21. 21. The solenoid assembly according to claim 20, characterized in that it has means for diverting the second plug means towards its closed position and the first channel is adapted, when the pilot plug means is in its open position, to communicate fluid under pressure from the first chamber to the second chamber to move the second plug means to its open position.
22. 22. The solenoid assembly according to claim 20, characterized in that it has means for reducing the pressure drop through the solenoid assembly by increasing the flow velocity of the fluid through the outlet means.

    SUMMARY The present invention provides a two-stage pressure regulator, improved for various compressed gases and more particularly pressure regulators used for gaseous fuels such as compressed or liquefied natural gas. The pressure regulator of the present invention is a heavy-duty, compact, high-flow, low-chill, low-pressure, low-slow-motion regulator that is suitable for both OEMs and for future use in the market.
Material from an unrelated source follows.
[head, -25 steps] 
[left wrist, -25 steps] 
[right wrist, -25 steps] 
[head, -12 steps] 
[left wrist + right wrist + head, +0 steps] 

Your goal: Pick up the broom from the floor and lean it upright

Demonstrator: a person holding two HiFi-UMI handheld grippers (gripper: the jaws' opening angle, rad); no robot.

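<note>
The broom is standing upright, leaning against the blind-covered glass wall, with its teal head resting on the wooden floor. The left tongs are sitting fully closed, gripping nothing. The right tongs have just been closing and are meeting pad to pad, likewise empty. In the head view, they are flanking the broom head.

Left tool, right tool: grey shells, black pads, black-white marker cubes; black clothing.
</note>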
It can be used by itself, or with an optional third stage to provide a three-stage regulator such as the atmospheric types (or zero pressure differences) commonly used to regulate the fuel pressure for gaseous carburetion systems. It is particularly in mono-, bi-and dual fuel engine applications. The two-stage regulator of the present invention consists of an individual base ("the base of the regulator") on which all the components of the regulator are mounted., including the spring towers of the first and second stage regulator, a pressure release valve (or PRV), a spring tower, a filter assembly, a high pressure solenoid activated valve and a pressure sender. optional cylinder. The channels provided in the base, for example by machining, allow the flow of coolant or other fluid through the base to control the temperature of the pressure regulator and thus the outlet temperature of the gas flowing therethrough.